Directions for this task: Pictures aside, return every line below exactly as written.
++++ Data extract ++++
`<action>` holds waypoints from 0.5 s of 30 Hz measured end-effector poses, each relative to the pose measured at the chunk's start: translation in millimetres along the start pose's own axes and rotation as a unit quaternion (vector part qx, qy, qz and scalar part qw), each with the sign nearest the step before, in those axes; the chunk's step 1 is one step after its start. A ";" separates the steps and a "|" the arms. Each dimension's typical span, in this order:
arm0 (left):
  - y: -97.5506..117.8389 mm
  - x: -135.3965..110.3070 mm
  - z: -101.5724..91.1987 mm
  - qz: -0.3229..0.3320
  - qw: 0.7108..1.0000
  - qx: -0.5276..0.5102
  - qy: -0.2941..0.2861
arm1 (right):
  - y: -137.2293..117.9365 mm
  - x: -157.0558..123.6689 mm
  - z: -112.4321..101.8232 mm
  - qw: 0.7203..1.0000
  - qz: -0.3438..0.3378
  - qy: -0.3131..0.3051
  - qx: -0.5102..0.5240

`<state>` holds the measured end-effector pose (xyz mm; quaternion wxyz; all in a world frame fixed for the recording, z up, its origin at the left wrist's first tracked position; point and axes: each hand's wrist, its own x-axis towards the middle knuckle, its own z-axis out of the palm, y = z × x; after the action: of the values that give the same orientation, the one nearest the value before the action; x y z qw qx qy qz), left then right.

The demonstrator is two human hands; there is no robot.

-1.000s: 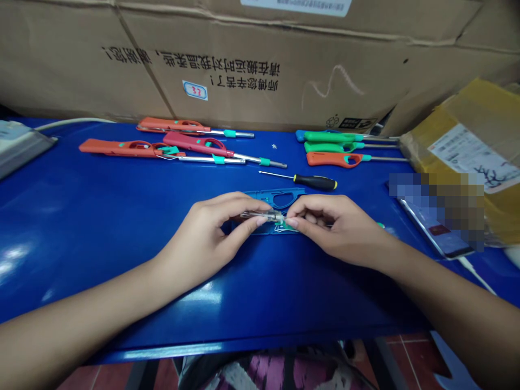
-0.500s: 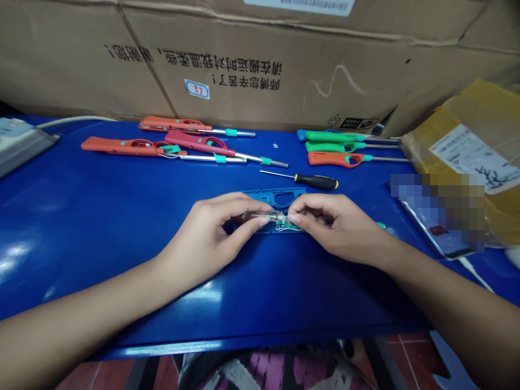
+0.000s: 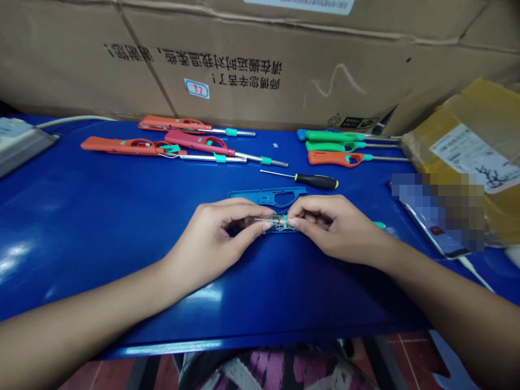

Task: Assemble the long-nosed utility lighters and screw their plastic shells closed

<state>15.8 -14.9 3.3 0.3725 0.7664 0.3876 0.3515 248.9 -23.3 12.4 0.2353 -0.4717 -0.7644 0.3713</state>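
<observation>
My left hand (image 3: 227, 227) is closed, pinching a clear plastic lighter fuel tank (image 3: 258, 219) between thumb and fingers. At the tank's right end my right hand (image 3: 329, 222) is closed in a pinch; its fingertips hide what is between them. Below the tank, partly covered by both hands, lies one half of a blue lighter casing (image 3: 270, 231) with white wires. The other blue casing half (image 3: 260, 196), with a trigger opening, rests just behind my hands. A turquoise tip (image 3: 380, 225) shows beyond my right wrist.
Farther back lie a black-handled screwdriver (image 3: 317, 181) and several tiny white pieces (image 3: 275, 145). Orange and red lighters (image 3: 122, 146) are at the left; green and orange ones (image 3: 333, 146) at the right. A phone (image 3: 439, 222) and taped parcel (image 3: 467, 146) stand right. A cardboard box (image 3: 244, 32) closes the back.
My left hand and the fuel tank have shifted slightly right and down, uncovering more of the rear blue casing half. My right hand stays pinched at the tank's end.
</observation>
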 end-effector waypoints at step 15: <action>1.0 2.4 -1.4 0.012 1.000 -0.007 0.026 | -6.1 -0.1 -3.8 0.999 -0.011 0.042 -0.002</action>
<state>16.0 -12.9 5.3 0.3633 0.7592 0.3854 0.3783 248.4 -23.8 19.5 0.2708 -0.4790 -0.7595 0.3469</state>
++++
Solution to the exercise:
`<action>` holds waypoints from 0.5 s of 30 Hz measured end-effector poses, each relative to the pose measured at the chunk's start: translation in millimetres along the start pose's own axes and rotation as a unit quaternion (vector part qx, qy, qz and scalar part qw), each with the sign nearest the step before, in those axes; the chunk's step 1 is one step after its start. A ";" separates the steps and a "|" the arms. Each dimension's typical span, in this order:
arm0 (left):
  - y: -97.5506..117.8389 mm
  - x: -135.3965..110.3070 mm
  - z: -101.5724..91.1987 mm
  - qz: -0.3229..0.3320
  - qw: 0.7108..1.0000
  - qx: -0.5276..0.5102
  - qy: -0.2941..0.2861
arm1 (right):
  - y: -137.2293..117.9365 mm
  - x: -157.0558..123.6689 mm
  - z: -112.4321..101.8232 mm
  - qw: 0.7203..1.0000
  - qz: -0.3438..0.3378
  - qy: -0.3131..0.3051
  - qx: -0.5102..0.5240

`<state>` holds the measured end-effector pose (xyz mm; quaternion wxyz; all in a world frame fixed for the recording, z up, its origin at the left wrist's first tracked position; point and axes: each hand's wrist, its own x-axis towards the middle knuckle, its own z-axis out of the palm, y = z × x; after the action: of the values that give the same orientation, the one nearest the value before the action; x y z qw qx qy qz), left then right.

The demonstrator is two human hands; there is no robot.

-1.000s: 
-0.500s: 
+0.000s: 

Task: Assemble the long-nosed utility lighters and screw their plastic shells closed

<state>15.8 -14.9 3.3 0.3725 0.7664 0.3876 0.3515 248.9 -23.3 12.4 0.2353 -0.4717 -0.7644 0.3713</state>
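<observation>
My left hand (image 3: 227, 227) is closed, pinching a clear plastic lighter fuel tank (image 3: 258, 219) between thumb and fingers. At the tank's right end my right hand (image 3: 329, 222) is closed in a pinch; its fingertips hide what is between them. Below the tank, partly covered by both hands, lies one half of a blue lighter casing (image 3: 270, 231) with white wires. The other blue casing half (image 3: 260, 196), with a trigger opening, rests just behind my hands. A turquoise tip (image 3: 380, 225) shows beyond my right wrist.
Farther back lie a black-handled screwdriver (image 3: 317, 181) and several tiny white pieces (image 3: 275, 145). Orange and red lighters (image 3: 122, 146) are at the left; green and orange ones (image 3: 333, 146) at the right. A phone (image 3: 439, 222) and taped parcel (image 3: 467, 146) stand right. A cardboard box (image 3: 244, 32) closes the back.
My left hand and the fuel tank have shifted slightly right and down, uncovering more of the rear blue casing half. My right hand stays pinched at the tank's end.
</observation>
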 end-effector waypoints at step 15: <action>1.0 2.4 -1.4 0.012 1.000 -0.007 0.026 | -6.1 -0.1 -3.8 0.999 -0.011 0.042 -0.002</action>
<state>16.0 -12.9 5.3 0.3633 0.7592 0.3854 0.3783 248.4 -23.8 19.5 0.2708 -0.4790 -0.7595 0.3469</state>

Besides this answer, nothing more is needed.